Problem:
How many lines of these entries include the string "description"? State the number alone.

Source material:
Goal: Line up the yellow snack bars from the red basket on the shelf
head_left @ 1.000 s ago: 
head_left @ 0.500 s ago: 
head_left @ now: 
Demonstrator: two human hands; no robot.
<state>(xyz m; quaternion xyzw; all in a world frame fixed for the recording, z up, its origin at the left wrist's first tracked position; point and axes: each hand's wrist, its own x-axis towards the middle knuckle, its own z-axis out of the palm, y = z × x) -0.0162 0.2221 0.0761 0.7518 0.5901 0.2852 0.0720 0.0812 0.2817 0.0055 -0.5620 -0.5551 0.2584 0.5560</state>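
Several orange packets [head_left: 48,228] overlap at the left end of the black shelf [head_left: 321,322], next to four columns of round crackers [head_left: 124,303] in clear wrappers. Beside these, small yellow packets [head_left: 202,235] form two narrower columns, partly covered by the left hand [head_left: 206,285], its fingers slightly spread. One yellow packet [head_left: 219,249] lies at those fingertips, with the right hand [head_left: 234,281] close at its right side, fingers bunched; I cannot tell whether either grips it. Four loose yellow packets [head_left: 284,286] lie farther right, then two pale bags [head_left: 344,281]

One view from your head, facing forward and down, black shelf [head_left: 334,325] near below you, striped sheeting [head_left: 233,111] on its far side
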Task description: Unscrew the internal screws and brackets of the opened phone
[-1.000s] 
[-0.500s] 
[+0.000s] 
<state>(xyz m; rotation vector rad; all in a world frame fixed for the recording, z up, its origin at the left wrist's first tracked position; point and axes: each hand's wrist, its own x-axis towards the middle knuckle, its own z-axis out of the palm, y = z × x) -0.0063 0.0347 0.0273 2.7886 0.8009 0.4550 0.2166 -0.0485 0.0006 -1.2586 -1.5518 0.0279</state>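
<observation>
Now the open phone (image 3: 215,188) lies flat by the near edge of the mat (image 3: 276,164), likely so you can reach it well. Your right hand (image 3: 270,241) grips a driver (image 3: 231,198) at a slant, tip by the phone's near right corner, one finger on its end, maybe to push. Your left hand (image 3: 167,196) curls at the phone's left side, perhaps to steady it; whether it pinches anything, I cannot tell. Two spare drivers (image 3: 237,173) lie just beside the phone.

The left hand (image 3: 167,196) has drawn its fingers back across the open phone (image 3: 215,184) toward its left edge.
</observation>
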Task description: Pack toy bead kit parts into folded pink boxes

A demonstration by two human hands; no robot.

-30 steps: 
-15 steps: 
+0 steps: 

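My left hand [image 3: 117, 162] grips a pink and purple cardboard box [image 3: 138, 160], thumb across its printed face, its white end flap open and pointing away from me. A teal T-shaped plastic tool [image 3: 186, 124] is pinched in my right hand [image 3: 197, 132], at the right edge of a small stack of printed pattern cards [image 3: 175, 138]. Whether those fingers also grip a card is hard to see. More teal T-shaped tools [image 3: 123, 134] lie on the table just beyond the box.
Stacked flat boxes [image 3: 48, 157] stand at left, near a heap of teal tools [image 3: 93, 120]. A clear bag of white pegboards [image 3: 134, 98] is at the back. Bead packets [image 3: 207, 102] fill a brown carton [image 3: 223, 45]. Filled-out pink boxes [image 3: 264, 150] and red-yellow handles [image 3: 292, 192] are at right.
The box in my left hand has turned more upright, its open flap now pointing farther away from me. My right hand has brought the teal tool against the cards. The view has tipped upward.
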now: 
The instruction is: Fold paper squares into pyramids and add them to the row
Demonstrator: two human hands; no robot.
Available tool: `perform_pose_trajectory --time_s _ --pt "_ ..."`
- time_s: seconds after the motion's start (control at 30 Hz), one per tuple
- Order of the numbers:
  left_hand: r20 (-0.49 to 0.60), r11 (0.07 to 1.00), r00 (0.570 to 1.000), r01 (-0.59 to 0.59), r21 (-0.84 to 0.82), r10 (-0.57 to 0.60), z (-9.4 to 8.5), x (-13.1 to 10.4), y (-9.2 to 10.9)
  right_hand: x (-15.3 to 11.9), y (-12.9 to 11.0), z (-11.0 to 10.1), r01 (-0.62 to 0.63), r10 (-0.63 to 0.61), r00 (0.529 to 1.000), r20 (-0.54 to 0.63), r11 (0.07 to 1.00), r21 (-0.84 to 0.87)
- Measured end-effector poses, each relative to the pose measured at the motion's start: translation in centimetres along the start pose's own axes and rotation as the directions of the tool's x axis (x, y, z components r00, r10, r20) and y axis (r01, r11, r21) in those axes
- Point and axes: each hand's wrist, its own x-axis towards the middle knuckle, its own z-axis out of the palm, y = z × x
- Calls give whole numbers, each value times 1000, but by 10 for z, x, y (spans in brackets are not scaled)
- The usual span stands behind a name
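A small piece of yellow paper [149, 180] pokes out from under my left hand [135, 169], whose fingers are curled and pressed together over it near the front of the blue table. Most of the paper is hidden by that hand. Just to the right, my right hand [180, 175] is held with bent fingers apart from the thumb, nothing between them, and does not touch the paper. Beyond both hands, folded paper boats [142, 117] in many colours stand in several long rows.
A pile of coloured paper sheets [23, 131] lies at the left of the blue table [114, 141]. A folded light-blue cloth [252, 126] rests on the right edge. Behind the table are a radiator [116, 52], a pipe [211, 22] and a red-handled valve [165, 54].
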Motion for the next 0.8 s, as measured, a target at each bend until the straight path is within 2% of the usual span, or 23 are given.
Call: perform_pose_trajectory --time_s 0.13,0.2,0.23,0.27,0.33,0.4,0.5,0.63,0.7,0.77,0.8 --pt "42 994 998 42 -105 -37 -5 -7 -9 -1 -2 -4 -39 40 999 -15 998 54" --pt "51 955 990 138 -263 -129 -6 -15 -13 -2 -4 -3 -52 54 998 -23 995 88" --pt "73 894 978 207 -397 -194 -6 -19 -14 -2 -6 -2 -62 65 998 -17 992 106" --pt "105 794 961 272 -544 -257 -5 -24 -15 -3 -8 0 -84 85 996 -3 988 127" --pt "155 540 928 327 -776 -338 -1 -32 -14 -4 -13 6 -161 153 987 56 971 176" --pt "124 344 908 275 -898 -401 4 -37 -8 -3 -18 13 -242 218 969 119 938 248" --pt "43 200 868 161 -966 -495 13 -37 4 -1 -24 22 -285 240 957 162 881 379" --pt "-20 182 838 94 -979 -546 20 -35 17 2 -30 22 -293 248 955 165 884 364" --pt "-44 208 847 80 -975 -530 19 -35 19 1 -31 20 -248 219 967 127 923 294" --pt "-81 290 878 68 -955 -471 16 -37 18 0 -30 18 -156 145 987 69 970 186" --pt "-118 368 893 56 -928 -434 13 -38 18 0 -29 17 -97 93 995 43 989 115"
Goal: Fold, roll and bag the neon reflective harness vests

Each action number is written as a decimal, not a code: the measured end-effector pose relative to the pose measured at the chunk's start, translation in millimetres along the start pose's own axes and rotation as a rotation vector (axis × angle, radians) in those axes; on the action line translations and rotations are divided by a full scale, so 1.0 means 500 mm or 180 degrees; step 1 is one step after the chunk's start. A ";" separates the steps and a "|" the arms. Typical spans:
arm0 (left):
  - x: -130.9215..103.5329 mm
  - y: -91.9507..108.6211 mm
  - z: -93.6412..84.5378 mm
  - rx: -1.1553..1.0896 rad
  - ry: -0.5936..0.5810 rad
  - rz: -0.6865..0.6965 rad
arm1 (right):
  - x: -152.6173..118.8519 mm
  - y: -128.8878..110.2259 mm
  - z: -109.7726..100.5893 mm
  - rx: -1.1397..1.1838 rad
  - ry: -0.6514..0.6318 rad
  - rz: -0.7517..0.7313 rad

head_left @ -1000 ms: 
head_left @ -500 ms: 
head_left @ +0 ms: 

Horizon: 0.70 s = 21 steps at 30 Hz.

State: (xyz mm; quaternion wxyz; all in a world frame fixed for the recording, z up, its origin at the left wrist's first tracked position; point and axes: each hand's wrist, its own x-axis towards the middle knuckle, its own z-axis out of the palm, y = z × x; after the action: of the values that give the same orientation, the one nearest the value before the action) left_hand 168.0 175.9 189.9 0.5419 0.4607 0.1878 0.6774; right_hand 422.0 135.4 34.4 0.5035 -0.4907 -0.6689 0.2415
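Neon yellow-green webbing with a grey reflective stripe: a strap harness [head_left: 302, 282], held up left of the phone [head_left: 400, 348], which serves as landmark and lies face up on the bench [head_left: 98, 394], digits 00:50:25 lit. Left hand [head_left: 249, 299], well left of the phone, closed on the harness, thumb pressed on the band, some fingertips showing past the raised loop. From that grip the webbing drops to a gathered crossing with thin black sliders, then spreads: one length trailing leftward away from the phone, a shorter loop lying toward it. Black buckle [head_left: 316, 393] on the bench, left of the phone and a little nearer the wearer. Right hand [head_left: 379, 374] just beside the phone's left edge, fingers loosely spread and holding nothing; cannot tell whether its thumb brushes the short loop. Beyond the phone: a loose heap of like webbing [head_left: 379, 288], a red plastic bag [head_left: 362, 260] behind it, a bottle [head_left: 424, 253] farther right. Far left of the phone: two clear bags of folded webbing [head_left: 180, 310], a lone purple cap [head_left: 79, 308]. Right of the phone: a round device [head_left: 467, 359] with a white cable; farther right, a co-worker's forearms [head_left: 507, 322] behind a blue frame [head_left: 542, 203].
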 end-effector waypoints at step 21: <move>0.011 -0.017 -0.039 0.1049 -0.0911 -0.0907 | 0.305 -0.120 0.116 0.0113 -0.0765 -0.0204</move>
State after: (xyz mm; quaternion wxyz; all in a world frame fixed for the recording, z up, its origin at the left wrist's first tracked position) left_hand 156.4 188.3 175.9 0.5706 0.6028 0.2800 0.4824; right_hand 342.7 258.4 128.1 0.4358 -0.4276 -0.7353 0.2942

Answer for this exercise:
2